The Paradise Papers leak/cyber attack reflects a wider data protection and cyber security challenge that offshore jurisdictions must contend with. The Cayman Islands has a laser focus on this, recently passing new Data Protection Law (‘DPL’) with a view to putting Cayman in a position to allow it to be confirmed by the European Commission as having adequate data protection safeguards, enforceable rights and legal remedies as part of the introduction of the GDPR in Europe. It is currently expected that the DPL will come into force with necessary amendments after the GDPR comes into force in Europe.

“As a leading offshore jurisdiction with a focus on financial services, ensuring that there are no restrictions to global data flow through Cayman is important.

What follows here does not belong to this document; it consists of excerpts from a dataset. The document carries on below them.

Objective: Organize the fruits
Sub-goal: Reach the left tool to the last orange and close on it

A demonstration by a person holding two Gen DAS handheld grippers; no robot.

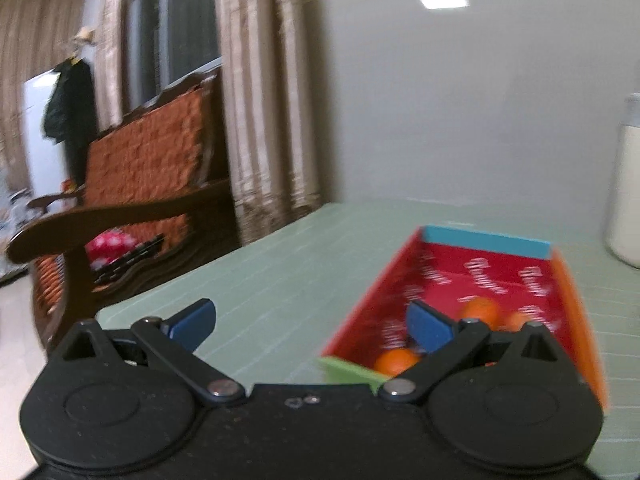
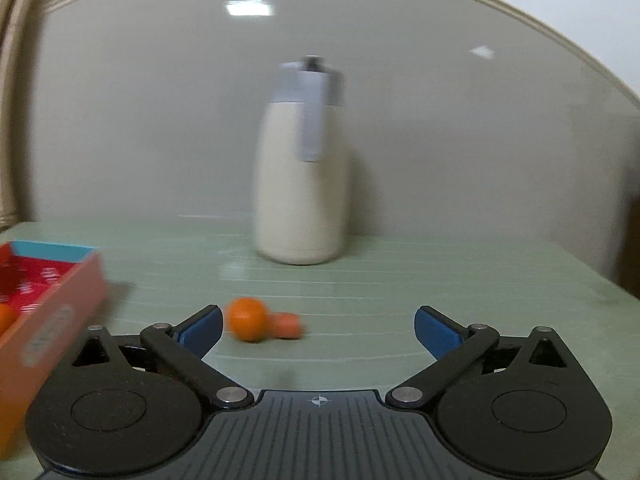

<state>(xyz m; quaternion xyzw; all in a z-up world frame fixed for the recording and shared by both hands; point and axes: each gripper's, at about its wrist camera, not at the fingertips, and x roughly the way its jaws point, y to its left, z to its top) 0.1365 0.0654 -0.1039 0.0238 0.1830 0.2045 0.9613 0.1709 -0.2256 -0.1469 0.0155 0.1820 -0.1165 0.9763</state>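
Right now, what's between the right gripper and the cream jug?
In the right wrist view, the orange lies on the green table between the open right gripper and the cream jug.

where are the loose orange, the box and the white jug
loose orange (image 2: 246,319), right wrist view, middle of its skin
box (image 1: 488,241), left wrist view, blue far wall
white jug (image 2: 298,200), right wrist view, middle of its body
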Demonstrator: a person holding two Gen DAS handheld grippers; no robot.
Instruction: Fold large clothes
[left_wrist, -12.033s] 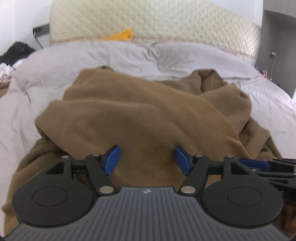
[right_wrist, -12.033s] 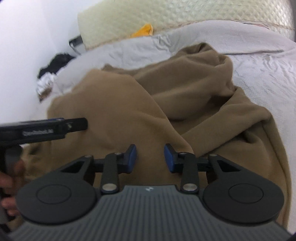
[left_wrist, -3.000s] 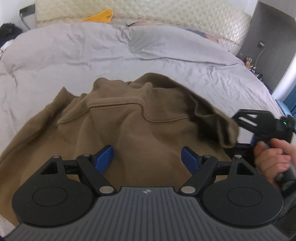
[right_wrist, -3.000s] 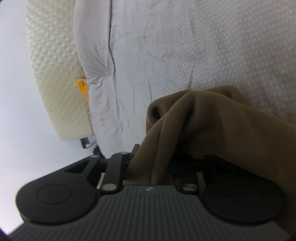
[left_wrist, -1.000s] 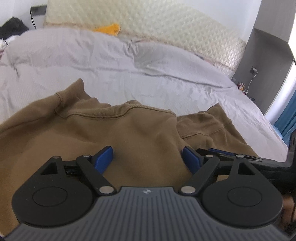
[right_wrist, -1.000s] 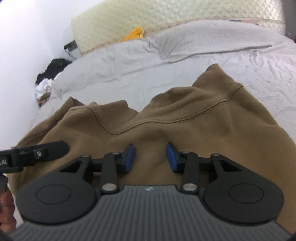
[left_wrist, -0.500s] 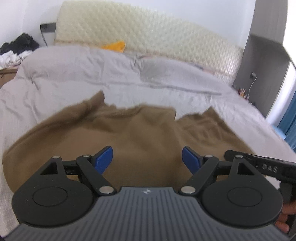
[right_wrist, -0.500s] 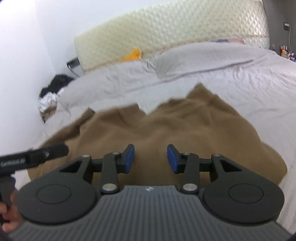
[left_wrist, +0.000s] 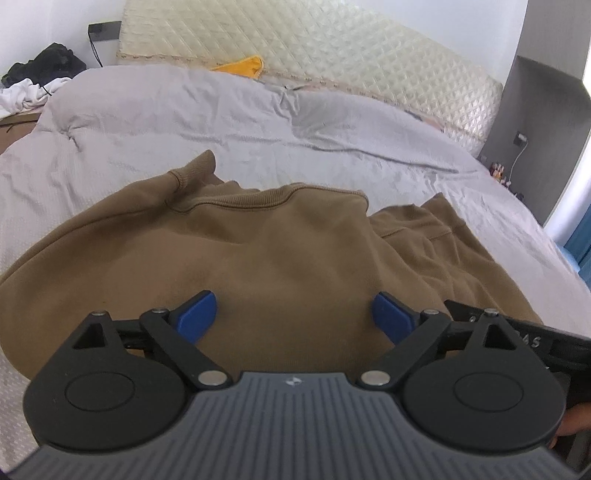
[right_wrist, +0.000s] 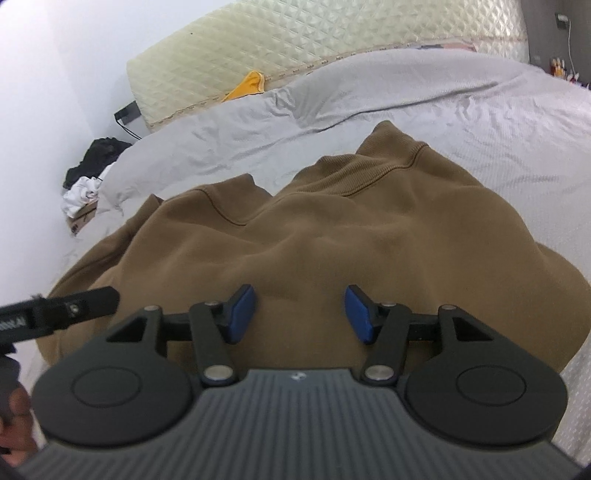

The intention of passing the DPL and when they are available, the associated regulations, is to allow Cayman to have equivalency to European standards with respect to data protection,” comments Taber.

He further adds: “As a result, much as happened in the late 1990s in the UK when the original Data Protection Act was passed, the Cayman financial services industry will need to ensure that systems and procedures are compliant. That said, many Cayman financial service providers are already operating to very high standards in this regard and compliance should be straightforward for most.”

In addition to these other regulatory changes, the Monetary Authority (Amendment) Law 2016 and associated regulations are now in force, which allow CIMA to impose a range of penalties from non-discretionary fines of KYD5,000 for a minor breach up to KYD1 million for a serious breach of regulatory laws.

“CIMA needed to change its legislative regime to give it more ability to impose financial penalties and to put it on a level playing field with onshore regulates. For example, it can now properly deal with funds and investment managers who ignore their regulatory obligations.

“It is right that regulators have the power to impose appropriate fines for bad behaviour in offshore jurisdictions to ensure compliance with laws and regulations and this is being seen as a welcome move in the industry,” concludes Taber.